After turning her back on Hollywood in the early '30s, Swanson was everyone's eccentric, preachy New Age aunt ( in a turban with ostrich feathers and diamonds, of course) espousing the benefits of yoga and clean living, chastising strangers eating junk food on the street, and bringing brown bag lunches and a thermos of soup to the many jet-setting events she frequented. Along the way she managed to form a company that brought Jewish inventors over from war-torn Europe, lobby against pesticides and hormones, have a couple more marriages and children, write a syndicated column, design clothes and accessories, and make frequent appearances on stage and screen.

Photo courtesy The Los Angeles Public Library Photo Collection
Photo courtesy The Los Angeles Public Library Photo Collection   

It was her meddling that led to her sixth and happiest marriage. At a press conference she saw William Dufty, a chubby young writer, pop a sugar cube. She approached him, saying "That stuff is poison. I won't have it in my house, let alone my body." Ten years later he showed up at her door, trim and svelte, to thank her for changing his life. In 1975, Dufty wrote the best seller "Sugar Blues" which claimed refined sugar was a drug, and they toured the country to promote it. Hip to the last, the couple became great friends with John Lennon and Yoko Ono, with Swanson testifying on Lennon's behalf at his immigration hearing.

Swanson died in 1983 at the age of 84, a larger than life eccentric, no doubt, but one that put Norma Desmond and her faded dreams to shame. Swanson was indeed big, and the pictures and the limited world of Hollwood much too small.

Gloria Swanson's Butterless Devil's Food Cake
1.5 cups unsweetened chocolate powder
1 cup milk
4 eggs, separated
1.5 cups flour
1 teaspoon baking powder
1.5 cups sugar
Icing or jam

Preheat oven to 350 degrees. Dissolve chocolate in the warmed milk and let cool. Beat egg yolks with sugar then add to the chocolate mixture. Mix flour and baking powder into a separate bowl and add gradually to the chocolate. Whip egg whites until stiff, and gently fold into the chocolate mixture. Divide between two cake pans and bake at 350 degrees for 45 minutes. Allow to cool slightly, then turn out onto cooling trays. When cake is cold, sandwich layers together with icing or jam.

Gloria Swanson's Potassium Broth
A tip from Gloria: "'Drink the broth every few hours, hot or cold. It tastes sweet, as all the natural flavors of the food come out. It's one of the best cleaners I know."

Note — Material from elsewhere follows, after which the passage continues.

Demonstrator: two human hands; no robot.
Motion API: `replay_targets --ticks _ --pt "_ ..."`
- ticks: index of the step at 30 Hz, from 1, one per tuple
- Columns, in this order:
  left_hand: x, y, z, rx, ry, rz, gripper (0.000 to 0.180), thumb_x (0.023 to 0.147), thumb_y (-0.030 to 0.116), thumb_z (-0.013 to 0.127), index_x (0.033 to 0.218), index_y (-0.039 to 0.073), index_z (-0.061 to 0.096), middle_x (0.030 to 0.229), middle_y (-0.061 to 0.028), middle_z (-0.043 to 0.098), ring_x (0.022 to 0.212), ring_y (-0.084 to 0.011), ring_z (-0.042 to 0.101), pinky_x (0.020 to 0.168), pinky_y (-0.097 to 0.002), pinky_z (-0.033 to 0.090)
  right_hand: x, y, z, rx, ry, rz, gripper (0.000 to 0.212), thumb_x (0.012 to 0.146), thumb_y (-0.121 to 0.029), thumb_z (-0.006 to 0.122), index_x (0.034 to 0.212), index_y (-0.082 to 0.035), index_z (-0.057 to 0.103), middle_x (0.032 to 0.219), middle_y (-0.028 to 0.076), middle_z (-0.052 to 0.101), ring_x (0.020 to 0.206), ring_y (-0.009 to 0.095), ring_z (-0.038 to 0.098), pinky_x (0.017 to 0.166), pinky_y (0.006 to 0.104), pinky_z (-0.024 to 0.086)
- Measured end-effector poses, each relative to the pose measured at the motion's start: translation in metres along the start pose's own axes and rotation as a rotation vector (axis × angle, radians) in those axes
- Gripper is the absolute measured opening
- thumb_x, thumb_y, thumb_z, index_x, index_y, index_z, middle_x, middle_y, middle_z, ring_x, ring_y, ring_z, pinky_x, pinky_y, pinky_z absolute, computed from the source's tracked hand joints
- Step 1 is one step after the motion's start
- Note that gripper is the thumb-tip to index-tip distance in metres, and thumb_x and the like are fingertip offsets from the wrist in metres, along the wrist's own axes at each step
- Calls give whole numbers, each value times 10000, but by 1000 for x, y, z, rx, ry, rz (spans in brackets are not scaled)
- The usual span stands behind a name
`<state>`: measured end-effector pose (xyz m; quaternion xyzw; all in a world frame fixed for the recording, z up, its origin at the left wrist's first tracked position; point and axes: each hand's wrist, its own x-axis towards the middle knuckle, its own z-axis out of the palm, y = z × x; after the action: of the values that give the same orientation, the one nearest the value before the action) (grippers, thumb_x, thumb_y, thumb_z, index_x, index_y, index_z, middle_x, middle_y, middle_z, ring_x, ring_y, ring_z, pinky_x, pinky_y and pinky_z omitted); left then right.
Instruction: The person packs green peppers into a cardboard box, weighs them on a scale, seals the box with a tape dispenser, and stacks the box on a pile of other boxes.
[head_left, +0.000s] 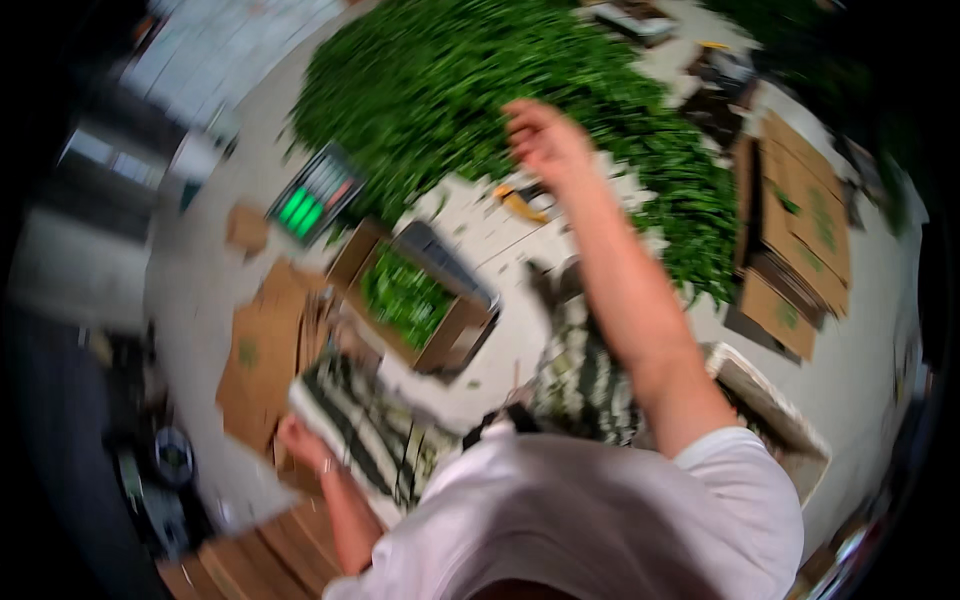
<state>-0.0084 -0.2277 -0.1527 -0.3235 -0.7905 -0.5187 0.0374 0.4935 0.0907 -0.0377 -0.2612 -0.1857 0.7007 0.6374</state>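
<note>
Stretched out ahead, my right hand (545,145) is above the near edge of a large heap of green leafy stems (450,80). Its fingers are loosely bent and apart, and nothing shows in them. Low on the left, my left hand (302,442) is beside flattened brown cardboard (258,370); motion blur hides its fingers and whether it grips the board. Between my hands, an open cardboard box (452,345) holds green leaves (405,297). Against its far side is a grey metal plate (445,262). A yellow-and-black curved item (525,204) lies on the floor below my right hand.
A scale display (316,192) with glowing green digits stands left of the heap. Folded cartons (800,225) are stacked at the right. A white foam box (775,400) is close by my right side. More cardboard (265,550) lies at the lower left.
</note>
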Motion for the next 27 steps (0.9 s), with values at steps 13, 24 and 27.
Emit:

1 cup string beans, chopped
1 cup outer green stalks of celery, chopped
1 cup zucchini, chopped
Few leaves Swiss chard, chopped
Water

Wash the vegetables. For every 2 cups of water, add 1 cup chopped vegetables. (Swanson would never use tap water -- for full authenticity, use spring water.) Cover and cook in a pot of, preferably, a pressure cooker, until celery is tender. Allow to cool to room temperature. Drain liquid into a container, cover, and refrigerate.

Double Corn Soup recipe from "Sugar Blues"
2 chopped onions
2 table spoons olive oil
½ cup corn meal
4 cups water
Tamari to taste

Sauté onions with olive oil. After onions are brown add cornmeal and stir. Slowly add water, making sure mixture maintains a gravy like consistency. Let simmer for one hour.